▶ _WHAT YOU ARE ASKED TO DO_:
Verbatim output, no pictures: the lines from the beginning of the material through the line with "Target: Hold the", both ends kept.

________

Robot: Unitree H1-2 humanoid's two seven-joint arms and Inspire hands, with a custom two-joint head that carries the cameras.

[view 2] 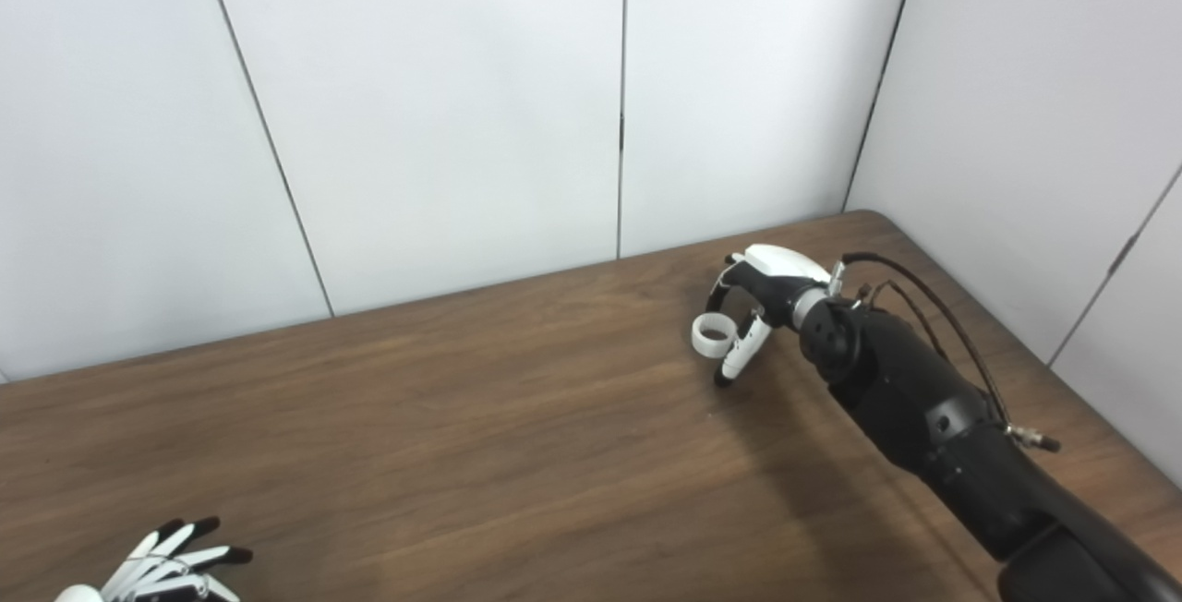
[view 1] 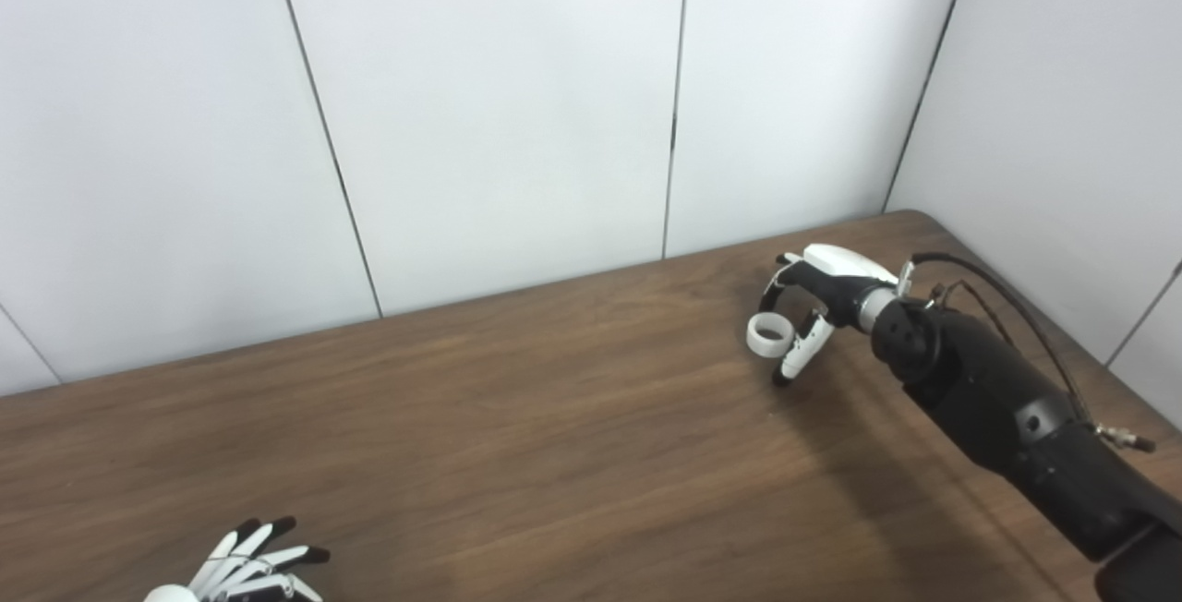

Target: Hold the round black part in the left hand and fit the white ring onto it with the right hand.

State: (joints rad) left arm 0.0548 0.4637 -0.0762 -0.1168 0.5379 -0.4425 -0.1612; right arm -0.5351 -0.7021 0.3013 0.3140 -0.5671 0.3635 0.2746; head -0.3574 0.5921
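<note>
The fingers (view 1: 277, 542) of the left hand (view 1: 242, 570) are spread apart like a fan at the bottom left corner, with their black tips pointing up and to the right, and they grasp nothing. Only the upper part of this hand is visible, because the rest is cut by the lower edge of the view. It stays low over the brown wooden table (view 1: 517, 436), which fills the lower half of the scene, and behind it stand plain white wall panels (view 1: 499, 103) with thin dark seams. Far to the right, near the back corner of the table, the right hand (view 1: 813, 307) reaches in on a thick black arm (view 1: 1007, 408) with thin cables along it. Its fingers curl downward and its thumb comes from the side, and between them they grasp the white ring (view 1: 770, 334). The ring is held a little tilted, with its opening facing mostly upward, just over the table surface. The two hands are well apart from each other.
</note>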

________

▶ _REPLY TO THE EXERCISE_:
Robot: Unitree H1-2 humanoid's two seven-joint arms and Inspire hands, with a custom two-joint head that carries the cameras.

[view 2] 
[view 1] 

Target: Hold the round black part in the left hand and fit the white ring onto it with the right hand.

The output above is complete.